What is required:
Check each line of the listing for the string "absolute". Copy those where it appears.

Raw data:
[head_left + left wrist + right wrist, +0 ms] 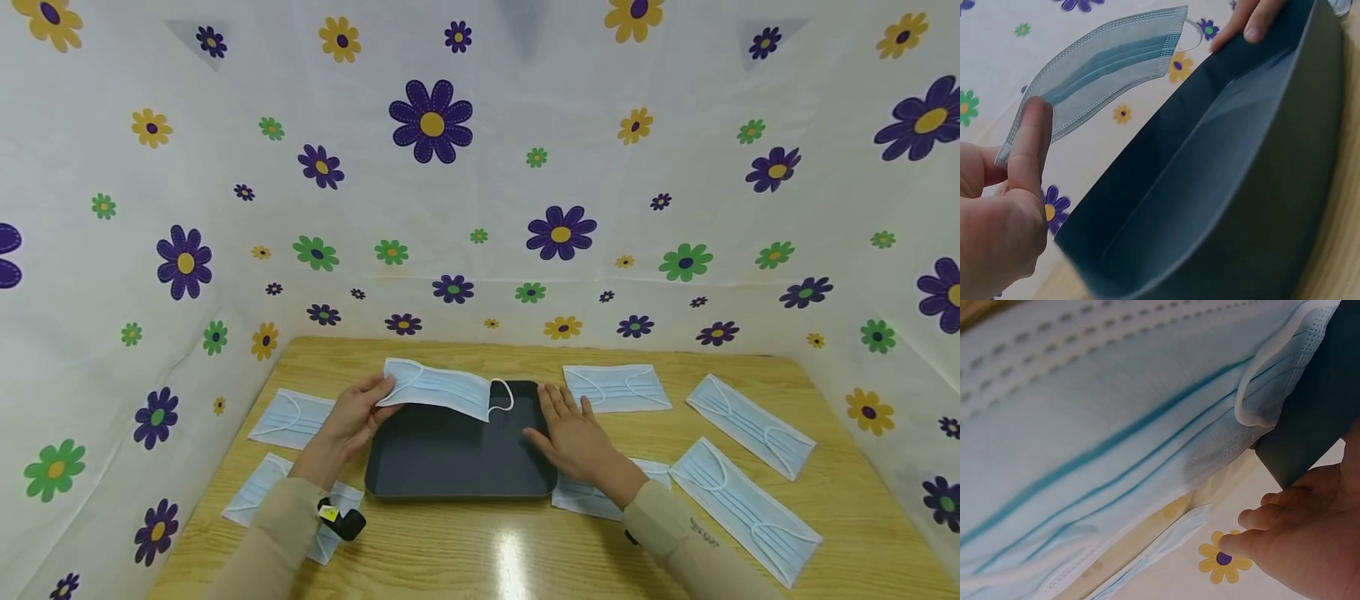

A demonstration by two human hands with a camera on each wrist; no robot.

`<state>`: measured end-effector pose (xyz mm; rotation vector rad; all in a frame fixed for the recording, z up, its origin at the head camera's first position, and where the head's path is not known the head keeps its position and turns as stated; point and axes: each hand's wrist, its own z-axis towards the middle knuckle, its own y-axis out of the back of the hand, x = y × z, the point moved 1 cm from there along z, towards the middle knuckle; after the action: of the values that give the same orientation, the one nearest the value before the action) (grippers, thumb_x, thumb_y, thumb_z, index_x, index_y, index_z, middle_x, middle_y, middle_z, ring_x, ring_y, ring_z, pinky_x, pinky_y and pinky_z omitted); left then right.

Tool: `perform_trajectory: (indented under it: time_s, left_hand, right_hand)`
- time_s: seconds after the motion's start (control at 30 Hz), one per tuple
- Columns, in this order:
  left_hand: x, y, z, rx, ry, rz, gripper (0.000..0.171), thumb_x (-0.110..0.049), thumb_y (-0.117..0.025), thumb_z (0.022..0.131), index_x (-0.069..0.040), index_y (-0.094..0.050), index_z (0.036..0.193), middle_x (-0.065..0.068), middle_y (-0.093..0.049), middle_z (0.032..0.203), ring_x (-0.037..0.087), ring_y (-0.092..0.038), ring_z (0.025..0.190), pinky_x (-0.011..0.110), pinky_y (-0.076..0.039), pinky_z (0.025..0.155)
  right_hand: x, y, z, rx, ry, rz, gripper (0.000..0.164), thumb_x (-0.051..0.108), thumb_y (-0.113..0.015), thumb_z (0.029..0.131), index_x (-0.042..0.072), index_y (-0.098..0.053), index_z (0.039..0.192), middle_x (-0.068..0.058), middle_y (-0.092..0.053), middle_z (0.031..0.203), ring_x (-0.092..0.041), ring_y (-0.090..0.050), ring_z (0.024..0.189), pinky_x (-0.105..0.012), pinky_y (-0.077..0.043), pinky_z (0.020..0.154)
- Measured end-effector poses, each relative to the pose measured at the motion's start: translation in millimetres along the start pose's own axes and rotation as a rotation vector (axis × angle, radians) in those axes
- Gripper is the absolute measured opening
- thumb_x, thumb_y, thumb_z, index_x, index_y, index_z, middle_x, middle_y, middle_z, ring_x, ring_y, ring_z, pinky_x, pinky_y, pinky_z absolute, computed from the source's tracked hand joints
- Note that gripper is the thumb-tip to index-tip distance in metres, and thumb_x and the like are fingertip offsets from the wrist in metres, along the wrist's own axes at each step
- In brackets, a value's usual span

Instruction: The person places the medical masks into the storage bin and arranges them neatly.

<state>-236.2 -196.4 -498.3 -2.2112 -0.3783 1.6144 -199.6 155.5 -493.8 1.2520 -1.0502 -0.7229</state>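
A pale blue face mask (441, 390) with white ear loops is held by one end in my left hand (354, 427). Thumb and fingers pinch that end, while the rest extends rightward over the back of a dark grey tray (461, 467). In the left wrist view the mask (1100, 72) arches up from the fingertips, above the tray's wall (1297, 181). My right hand (581, 442) lies with straight fingers at the tray's right side. From the right wrist, this hand (1310, 531) shows beside the tray wall (1316, 412), and a mask (1104, 419) fills much of the view.
Right of the tray lie several masks: one at the back (618, 388), two slanted ones (750, 427) (746, 510), and one partly under my right wrist (588, 500). More masks (288, 419) lie left, some behind my left forearm. A flowered cloth (495, 183) encloses the wooden table (450, 550).
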Motion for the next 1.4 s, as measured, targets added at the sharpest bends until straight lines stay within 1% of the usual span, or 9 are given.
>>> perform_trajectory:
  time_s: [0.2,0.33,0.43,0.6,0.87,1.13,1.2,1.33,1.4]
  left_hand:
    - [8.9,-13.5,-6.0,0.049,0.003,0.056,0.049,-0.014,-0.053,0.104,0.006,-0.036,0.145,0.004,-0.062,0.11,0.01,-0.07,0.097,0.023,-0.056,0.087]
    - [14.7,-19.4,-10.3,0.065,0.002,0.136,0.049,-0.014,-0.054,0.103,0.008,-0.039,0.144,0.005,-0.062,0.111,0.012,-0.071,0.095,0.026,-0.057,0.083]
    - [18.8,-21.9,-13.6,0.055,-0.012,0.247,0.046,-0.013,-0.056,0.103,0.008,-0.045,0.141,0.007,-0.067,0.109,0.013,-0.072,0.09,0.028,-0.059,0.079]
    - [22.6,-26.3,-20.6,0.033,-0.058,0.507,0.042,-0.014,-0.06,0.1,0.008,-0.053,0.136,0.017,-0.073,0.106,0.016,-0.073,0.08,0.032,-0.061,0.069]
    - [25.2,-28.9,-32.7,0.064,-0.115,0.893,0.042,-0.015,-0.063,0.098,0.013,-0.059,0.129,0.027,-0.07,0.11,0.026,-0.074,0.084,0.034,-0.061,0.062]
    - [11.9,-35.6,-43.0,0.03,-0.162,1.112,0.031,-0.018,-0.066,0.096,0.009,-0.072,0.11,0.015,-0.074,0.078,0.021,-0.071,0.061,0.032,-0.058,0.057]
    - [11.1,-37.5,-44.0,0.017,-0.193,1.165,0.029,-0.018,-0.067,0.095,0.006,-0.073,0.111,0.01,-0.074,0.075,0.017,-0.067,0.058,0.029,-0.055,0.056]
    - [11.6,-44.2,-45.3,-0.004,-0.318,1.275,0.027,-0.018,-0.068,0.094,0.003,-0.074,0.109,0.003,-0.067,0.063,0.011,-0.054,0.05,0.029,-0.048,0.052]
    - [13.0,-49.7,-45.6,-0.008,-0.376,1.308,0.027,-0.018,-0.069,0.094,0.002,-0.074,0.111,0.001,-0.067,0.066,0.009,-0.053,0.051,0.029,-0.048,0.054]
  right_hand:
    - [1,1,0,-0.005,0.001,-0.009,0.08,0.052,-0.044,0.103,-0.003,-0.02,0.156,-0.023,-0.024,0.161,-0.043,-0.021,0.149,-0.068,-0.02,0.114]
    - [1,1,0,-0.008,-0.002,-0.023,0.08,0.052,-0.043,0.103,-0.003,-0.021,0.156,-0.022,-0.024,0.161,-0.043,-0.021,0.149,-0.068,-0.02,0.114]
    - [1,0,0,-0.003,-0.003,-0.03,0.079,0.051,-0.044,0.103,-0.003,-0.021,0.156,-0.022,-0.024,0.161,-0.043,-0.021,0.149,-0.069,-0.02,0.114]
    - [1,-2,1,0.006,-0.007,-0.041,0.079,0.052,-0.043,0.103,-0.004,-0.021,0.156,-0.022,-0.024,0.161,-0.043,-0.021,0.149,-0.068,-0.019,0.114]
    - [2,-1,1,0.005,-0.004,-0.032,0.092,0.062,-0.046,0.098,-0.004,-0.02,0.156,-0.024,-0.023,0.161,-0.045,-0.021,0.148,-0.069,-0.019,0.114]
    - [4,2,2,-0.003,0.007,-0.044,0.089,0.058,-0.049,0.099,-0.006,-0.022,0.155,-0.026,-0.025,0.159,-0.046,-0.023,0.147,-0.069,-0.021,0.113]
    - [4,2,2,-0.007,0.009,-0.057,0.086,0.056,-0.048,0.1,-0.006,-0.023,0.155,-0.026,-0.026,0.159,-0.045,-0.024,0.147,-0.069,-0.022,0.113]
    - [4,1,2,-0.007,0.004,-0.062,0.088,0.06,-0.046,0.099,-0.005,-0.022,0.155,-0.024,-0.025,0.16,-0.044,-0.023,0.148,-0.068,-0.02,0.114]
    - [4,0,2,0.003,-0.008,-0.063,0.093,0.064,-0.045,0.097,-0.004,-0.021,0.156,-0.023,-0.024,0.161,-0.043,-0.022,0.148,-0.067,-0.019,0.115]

Result of the task:
- Gripper is the absolute measured opening
- thumb_x, thumb_y, thumb_z, index_x, index_y, index_z, middle_x, middle_y, middle_z, ring_x, ring_y, ring_z, pinky_x, pinky_y, pinky_z absolute, computed from the source's tracked hand joints

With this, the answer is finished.